:: INFORMATION PROVIDED ::
_____

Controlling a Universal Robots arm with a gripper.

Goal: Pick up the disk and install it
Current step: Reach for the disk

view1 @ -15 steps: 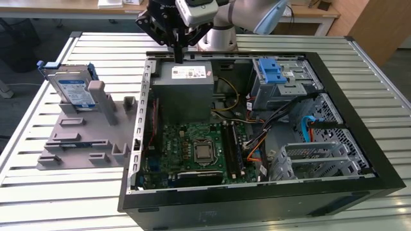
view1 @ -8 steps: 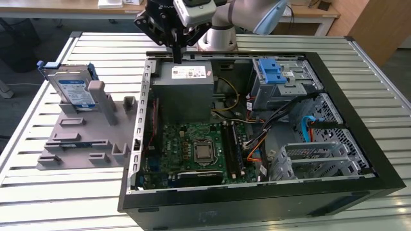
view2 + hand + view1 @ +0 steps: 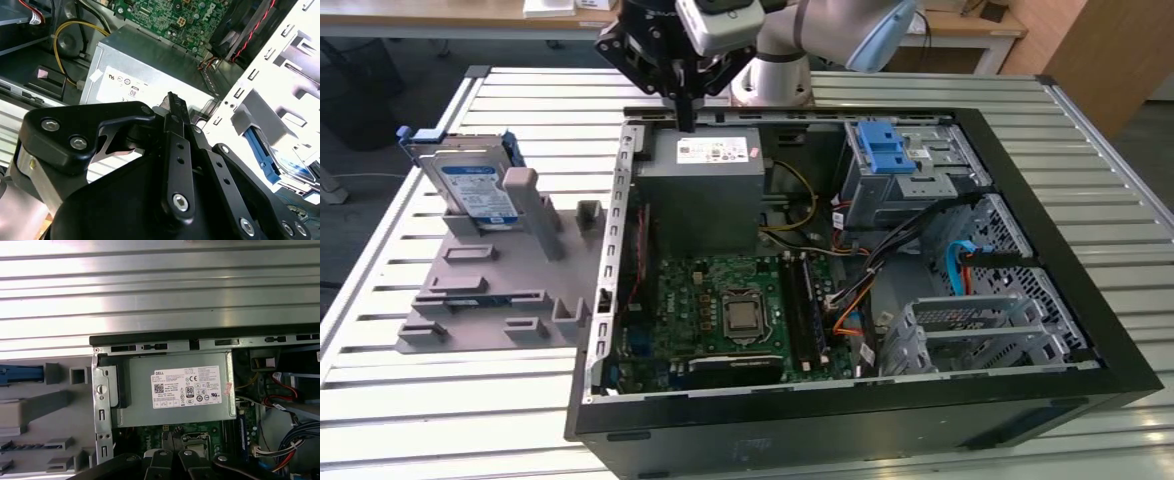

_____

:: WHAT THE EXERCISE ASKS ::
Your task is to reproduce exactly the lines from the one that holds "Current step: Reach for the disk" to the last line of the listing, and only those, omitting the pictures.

:: ANSWER FOR THE TASK ::
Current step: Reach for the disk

view1 @ -15 steps: 
view1 @ -8 steps: 
view2 + hand + view1 @ +0 steps: 

Work on this exercise is now complete.